Die ersten drei beschriebenen Bereiche wurden vom Reitlehrer Konrad Hambrügge bis ins Jahr 2000 betreut, der im Bereich der Kinder- und Jugendlichen Förderung durch Gitta Leuker, Heike Wilting, Christiane Hövelbrinks, Petra Andresen und Corinna Wüst unterstützt wurde. Nachdem Herr Hambrügge den Ruhestand antrat, übernahm diese Aufgabe Thomas Vogel. Seit dem 01.06.2002 hat diese Bereiche Hans - Hermann Klapsing mit seiner Frau Heike und ihrem Team erfolgreich übernommen.
Voltigieren
Um 1900 verstand man darunter "künstliche Sprünge und Schwünge auf dem Pferde machen" und häufig eher belächelt, ist es heute ein fester Bestandteil in der Reiterei und teilweise zum harten Wettkampfsport avanciert. Auch beim Reiterverein Borken ist diese Sportart sehr beliebt. Nachdem Ludwig Eckwert ( verstarb 2001 ) vor ca. 8 Jahren nach mehr als 20jähriger Trainertätigkeit in den wohlverdienten Ruhestand trat, tat sich hier ein grosses Loch auf und konnte nur notdürftig geflickt werden. Doch mit Frau Barbara Vogel, unterstützt von Kerstin Löbbers, fand der RV Borken im Jahre 2000 eine neue Trainerin, die über 60 Kinder in ihrer Obhut hatte. Gleich im ersten Jahr konnte sie mit ihrer ersten Mannschaft vier Siege vorzeigen !

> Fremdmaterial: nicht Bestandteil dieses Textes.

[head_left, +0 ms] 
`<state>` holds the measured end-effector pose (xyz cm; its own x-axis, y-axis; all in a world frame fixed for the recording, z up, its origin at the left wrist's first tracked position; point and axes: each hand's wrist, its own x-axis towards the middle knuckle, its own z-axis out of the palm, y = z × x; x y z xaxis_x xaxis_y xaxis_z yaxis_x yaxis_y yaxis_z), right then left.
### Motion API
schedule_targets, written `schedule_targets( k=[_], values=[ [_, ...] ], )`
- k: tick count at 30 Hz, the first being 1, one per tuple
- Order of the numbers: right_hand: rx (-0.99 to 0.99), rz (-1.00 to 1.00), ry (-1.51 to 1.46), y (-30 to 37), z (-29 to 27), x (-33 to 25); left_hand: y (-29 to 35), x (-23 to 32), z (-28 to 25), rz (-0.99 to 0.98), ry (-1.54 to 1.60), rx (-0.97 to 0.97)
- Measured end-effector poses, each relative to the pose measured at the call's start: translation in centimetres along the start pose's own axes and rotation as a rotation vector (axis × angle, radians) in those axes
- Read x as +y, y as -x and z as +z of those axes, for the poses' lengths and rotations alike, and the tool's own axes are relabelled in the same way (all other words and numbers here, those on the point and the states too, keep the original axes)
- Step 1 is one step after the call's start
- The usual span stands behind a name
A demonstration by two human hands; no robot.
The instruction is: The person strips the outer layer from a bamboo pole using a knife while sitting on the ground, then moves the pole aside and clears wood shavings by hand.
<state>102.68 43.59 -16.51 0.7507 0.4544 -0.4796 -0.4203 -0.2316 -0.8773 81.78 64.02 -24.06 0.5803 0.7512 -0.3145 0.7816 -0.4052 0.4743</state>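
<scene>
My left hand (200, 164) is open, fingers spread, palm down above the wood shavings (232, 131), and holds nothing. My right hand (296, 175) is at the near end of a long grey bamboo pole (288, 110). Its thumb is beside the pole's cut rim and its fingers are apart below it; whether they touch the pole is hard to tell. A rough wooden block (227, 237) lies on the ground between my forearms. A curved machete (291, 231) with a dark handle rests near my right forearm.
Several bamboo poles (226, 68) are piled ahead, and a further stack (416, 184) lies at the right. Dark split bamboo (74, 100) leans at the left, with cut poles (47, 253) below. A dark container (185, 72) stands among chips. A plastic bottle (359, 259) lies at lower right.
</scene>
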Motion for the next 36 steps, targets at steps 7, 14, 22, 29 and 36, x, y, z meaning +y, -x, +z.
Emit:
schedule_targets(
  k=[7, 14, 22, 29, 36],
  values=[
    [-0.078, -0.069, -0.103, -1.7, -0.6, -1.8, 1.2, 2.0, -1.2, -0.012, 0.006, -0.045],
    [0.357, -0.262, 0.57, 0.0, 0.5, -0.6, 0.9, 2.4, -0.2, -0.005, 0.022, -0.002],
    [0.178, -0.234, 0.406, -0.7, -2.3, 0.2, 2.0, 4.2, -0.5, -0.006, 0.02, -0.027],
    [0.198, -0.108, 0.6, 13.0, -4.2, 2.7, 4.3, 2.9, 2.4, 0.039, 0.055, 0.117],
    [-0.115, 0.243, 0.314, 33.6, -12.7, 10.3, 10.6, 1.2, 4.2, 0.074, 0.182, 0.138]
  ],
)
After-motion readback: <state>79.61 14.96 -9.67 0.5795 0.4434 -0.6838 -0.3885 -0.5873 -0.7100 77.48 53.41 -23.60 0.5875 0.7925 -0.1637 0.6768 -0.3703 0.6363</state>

Im Januar 2006 übernimmt Petra Lorse die Voltigierabteilung und kann bereits im Frühjahr die ersten Erfolge verzeichnen.
Sport
Sportliche Höhepunkte im laufenden Jahr sind die Hallenturniere im Februar, Oktober und Dezember ( Nikolausturnier ) sowie das traditionelle Pfingst Reit- und Springturnier, das immer wieder mehrere tausend Zuschauer anzieht.
Zucht
Ein Wort zu den züchterischen Aktivitäten von Vereinsmitgliedern: Stellvertretend für die Vielzahl von Borkener Züchtern und Aufzüchtern des westfälischen Pferdes sind an dieser Stelle Bernhard Lepping, Franz Düppmann, Karl Albrecht und Reinhard Geers zu nennen, die seit vielen Jahren erfolgreich Hengste aufziehen um sie nach bestandener Körung an Landgestüte und private Hengststationen weiter zureichen.